Every line of the material is to be transcribed verbatim, with images omitted.

Stored data
Segment Open
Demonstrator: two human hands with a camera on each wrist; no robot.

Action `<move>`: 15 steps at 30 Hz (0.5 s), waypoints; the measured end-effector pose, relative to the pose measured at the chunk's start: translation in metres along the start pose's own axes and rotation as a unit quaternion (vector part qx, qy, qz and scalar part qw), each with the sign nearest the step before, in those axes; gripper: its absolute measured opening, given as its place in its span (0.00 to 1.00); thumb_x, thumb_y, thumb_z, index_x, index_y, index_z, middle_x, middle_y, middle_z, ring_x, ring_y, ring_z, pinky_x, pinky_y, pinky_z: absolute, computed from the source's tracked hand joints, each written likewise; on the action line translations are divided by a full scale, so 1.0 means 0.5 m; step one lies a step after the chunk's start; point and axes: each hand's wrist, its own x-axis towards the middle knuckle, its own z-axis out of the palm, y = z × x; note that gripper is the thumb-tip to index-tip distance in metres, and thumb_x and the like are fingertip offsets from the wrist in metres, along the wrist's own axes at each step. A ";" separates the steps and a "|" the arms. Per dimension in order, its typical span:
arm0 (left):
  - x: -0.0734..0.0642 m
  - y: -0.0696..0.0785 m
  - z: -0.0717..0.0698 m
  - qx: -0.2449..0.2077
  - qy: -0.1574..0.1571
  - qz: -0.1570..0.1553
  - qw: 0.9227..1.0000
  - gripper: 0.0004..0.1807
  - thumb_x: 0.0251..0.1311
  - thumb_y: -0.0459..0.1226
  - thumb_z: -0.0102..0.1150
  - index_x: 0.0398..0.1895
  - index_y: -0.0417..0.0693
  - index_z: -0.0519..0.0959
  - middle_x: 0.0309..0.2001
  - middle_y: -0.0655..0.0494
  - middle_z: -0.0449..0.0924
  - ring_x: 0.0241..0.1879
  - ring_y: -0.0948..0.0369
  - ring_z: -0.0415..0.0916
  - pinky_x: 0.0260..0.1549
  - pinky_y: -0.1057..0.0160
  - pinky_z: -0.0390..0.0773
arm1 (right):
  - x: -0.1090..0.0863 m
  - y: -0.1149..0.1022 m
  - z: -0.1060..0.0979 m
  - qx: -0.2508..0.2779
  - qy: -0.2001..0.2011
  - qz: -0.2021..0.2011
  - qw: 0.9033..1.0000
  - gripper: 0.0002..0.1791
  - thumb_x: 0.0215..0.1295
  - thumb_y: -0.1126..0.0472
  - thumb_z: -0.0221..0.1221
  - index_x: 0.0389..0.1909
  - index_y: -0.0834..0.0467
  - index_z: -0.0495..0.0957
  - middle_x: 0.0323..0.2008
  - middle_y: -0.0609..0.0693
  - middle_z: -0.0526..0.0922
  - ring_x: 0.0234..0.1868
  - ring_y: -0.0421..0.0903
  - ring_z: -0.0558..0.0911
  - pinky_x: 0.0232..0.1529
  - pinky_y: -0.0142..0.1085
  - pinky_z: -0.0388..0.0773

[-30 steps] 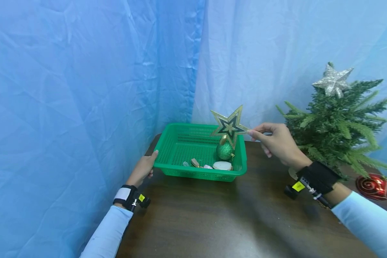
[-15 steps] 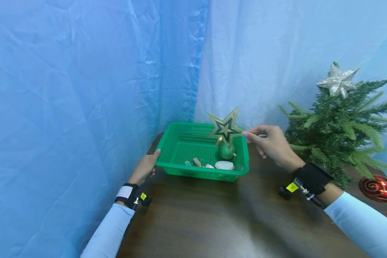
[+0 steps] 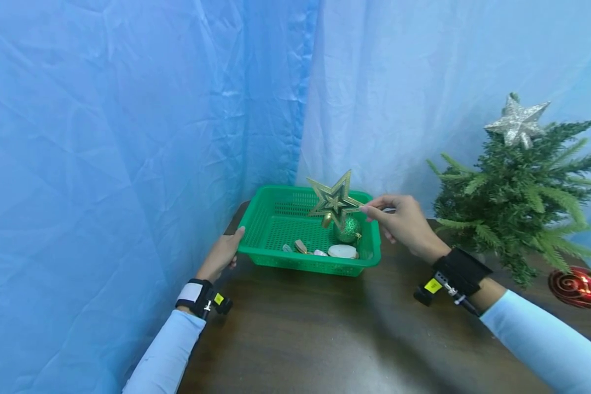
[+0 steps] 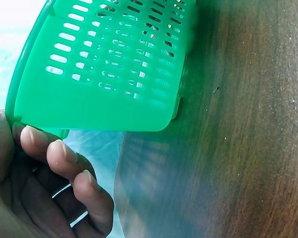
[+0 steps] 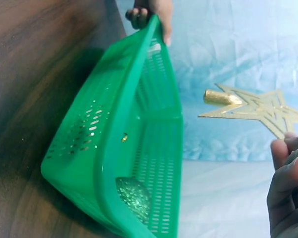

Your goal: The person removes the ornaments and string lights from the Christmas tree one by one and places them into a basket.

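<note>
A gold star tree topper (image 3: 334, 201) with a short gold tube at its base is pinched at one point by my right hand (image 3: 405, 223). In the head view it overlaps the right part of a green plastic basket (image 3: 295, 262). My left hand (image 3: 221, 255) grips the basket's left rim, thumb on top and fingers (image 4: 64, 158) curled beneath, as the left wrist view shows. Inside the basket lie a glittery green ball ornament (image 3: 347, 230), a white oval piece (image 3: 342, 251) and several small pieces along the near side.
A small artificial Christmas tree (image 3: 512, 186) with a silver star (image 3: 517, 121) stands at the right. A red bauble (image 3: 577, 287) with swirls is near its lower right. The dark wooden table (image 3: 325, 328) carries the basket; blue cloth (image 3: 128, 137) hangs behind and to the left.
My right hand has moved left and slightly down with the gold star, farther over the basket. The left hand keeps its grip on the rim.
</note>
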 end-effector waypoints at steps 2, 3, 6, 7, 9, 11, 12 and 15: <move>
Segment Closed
Response
Demonstrator: two human hands with a camera on each wrist; no robot.

Action `<move>`: 15 steps at 30 Hz (0.5 s), waypoints; the measured end-effector pose, relative to the pose measured at the chunk's start: translation in metres along the start pose's own axes and rotation as a unit quaternion (vector part qx, qy, qz and scalar part qw), each with the sign nearest the step before, in those axes; gripper: its absolute measured opening, given as its place in its span (0.00 to 1.00); thumb_x, thumb_y, thumb_z, index_x, index_y, index_z, middle_x, middle_y, middle_z, ring_x, ring_y, ring_z, pinky_x, pinky_y, pinky_z: absolute, computed from the source's tracked hand joints, each written likewise; on the action line translations are divided by a full scale, so 1.0 means 0.5 m; step one lies a step after the chunk's start; point and axes: each hand's wrist, its own x-axis towards the middle knuckle, its own z-axis out of the palm, y = z × x; note that gripper is the thumb-tip to index-tip distance in metres, and thumb_x and the like are fingertip offsets from the wrist in metres, along the wrist's own axes at each step. A ";" separates the steps and a "|" the arms. Per dimension in order, its typical span:
arm0 (left):
  - x: -0.0734..0.0642 m
  - y: -0.0696..0.0785 m
  - z: -0.0717..0.0698 m
  - qx: -0.2449..0.2077
  - qy: -0.1574..0.1571
  - qz: -0.1570..0.1553
  - qw: 0.9227..1.0000
  - gripper: 0.0004..0.1807
  - thumb_x: 0.0251..0.1311
  - thumb_y: -0.0459..0.1226
  - thumb_z: -0.0102..0.1150
  - index_x: 0.0398..0.1895
  - index_y: -0.0417..0.0693
  - index_z: -0.0519..0.0959
  - middle_x: 0.0309..0.2001
  - middle_y: -0.0655..0.0494
  - middle_z: -0.0449..0.0924
  - ring_x: 0.0241..0.1879
  - ring_y: -0.0948..0.0369
  - ring_z: -0.0415..0.0916
  - pinky_x: 0.0260..0.1549
  - pinky_y: -0.1057..0.0160
  - pinky_z: -0.0390..0.0773
arm1 (right):
  - x: -0.1090..0.0863 m
  - y: -0.1149..0.1022 m
  - z: -0.1060..0.0979 m
  - qx: -0.2508..0.2779
  - qy: -0.2001..0.2011
  - qz: -0.2021..0.2011
  - qw: 0.9033..1.0000
  - gripper: 0.0002..0.1791
  - thumb_x: 0.0215..0.1295
  - thumb_y: -0.1126..0.0472
  - thumb_z: -0.0221..0.1221
  - index_x: 0.0389..0.1909
  - index_y: -0.0834..0.0467
  - index_z: -0.0495..0.0957
  - middle_x: 0.0323..0.2008
  - middle_y: -0.0609..0.0693
  - middle_z: -0.0526..0.0922
  - ring_x: 0.0234..0.1868
  - ring_y: -0.0421..0.0903
  - ring_z: -0.0558..0.0911
  - pinky_x: 0.0232..0.1529
  - pinky_y: -0.0142..0.1085
  - pinky_z: -0.0388..0.0773

[-30 steps] 
[-15 steps] 
[+0 steps] 
[+0 steps] 
[+0 steps] 

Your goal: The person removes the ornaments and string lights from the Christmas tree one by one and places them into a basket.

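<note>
A gold star tree topper (image 3: 334, 201) with a short gold tube at its base is pinched at one point by my right hand (image 3: 405, 223). In the head view it overlaps the right part of a green plastic basket (image 3: 295, 262). My left hand (image 3: 221, 255) grips the basket's left rim, thumb on top and fingers (image 4: 64, 158) curled beneath, as the left wrist view shows. Inside the basket lie a glittery green ball ornament (image 3: 347, 230), a white oval piece (image 3: 342, 251) and several small pieces along the near side.
A small artificial Christmas tree (image 3: 512, 186) with a silver star (image 3: 517, 121) stands at the right. A red bauble (image 3: 577, 287) with swirls is near its lower right. The dark wooden table (image 3: 325, 328) carries the basket; blue cloth (image 3: 128, 137) hangs behind and to the left.
My right hand has moved left and slightly down with the gold star, farther over the basket. The left hand keeps its grip on the rim.
</note>
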 end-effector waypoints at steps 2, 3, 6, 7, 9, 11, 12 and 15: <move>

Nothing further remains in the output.